Broader Technology Support
Beyond drug pricing, the NHSA has added over 100 price items related to new medical care technologies across 30 batches of project guidelines. For neurological systems, the guidelines have established price items such as "brain-computer interface implantation fee" and "brain-computer interface adaptation fee." Once brain-computer interface technology matures and receives clinical approval, it can quickly enter clinical application with established billing structures.
The guidelines for otolaryngology include "cochlear implant fee" and "speech device installation fee," while radiation therapy guidelines cover "proton therapy" and "heavy ion therapy," promoting clinical application and transformation of high-end medical equipment.

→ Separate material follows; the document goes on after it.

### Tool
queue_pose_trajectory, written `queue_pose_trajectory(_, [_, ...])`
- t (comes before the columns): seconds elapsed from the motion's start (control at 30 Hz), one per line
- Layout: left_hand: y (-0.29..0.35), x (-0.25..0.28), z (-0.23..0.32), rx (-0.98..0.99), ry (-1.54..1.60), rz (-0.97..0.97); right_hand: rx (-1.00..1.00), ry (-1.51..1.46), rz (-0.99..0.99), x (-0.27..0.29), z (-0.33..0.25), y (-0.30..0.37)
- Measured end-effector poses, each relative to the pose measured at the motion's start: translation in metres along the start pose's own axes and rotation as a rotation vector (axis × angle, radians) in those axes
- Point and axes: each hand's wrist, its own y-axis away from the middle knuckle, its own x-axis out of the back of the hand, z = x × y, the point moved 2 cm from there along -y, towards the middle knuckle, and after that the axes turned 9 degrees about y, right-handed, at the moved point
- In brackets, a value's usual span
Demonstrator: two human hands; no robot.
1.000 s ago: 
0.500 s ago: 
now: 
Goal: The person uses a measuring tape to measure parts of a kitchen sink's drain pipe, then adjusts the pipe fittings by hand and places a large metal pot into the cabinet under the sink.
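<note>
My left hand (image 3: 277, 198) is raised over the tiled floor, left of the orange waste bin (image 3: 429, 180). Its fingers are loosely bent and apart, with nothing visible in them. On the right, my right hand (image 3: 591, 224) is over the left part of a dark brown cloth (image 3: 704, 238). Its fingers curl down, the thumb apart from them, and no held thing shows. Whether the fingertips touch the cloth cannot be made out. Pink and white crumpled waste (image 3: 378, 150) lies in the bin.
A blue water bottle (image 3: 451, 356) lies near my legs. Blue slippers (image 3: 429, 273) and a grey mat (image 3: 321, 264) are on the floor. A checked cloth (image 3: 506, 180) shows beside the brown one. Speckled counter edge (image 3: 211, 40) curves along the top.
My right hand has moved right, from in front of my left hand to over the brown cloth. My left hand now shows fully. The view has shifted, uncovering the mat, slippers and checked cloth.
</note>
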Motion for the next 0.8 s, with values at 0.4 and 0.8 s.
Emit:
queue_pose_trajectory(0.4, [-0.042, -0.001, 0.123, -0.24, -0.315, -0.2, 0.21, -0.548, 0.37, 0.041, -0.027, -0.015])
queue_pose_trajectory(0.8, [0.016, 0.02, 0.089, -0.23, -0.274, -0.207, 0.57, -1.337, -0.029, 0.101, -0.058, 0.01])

Industry Response and Market Impact
Stocks related to brain-computer interface technology increased following the announcement, with Innovative Medical closing 7.72 percent higher, followed by gains in Jiangsu Apon Medical Technology Co and Sanbo Hospital Management Group.
"As a leading Chinese company in non-invasive BRI and neuro-regulation technology, we believe the National Healthcare Security Administration's support presents both opportunities and challenges," noted Cai Shengan, CEO of Wuhan Yiruide Medical Equipment New Technology Co. "The opportunities primarily lie in the policy addressing the issue of 'hospitals' reluctance to procure' and accelerating technology monetization."
Clinical Breakthrough Context
The policy announcement coincides with significant clinical advances in China's medical technology sector. A Chinese patient who lost all four limbs in a high-voltage electrical accident 13 years ago can now play chess and racing games using only his mind, following a revolutionary brain-computer interface implantation procedure in Shanghai. This represents China's first-in-human clinical trial of an invasive BCI and makes China the second country, after the United States, to advance invasive BCI technology to the clinical trial stage.
Since the device's implantation in March 2025, it has operated stably in the patient's brain with no infection or electrode failure reported to date, according to the research team from the Center for Excellence in Brain Science and Intelligence Technology at the Chinese Academy of Sciences and Huashan Hospital affiliated with Fudan University.
Policy Significance
Healthcare reform expert Xu Yucai emphasized that previous policies requiring "new drugs to undergo significant price reductions through various means to enter the medical insurance directory severely dampened the innovation enthusiasm of pharmaceutical companies." The new mechanism aims to encourage drug innovation and protect pharmaceutical companies' innovation enthusiasm while improving national medical insurance negotiation policies.
Industry leaders express optimism about the policy environment. Zou Jianjun, General Manager and CEO of JUNSHI BIO, indicated that with the implementation of full-chain policies supporting high-quality development of innovative drugs, policy dividends are converting into industry chain momentum. The current payment environment undergoes deep reforms aimed at precisely balancing commercial "volume for price" needs with innovation value returns through dynamic adjustment mechanisms.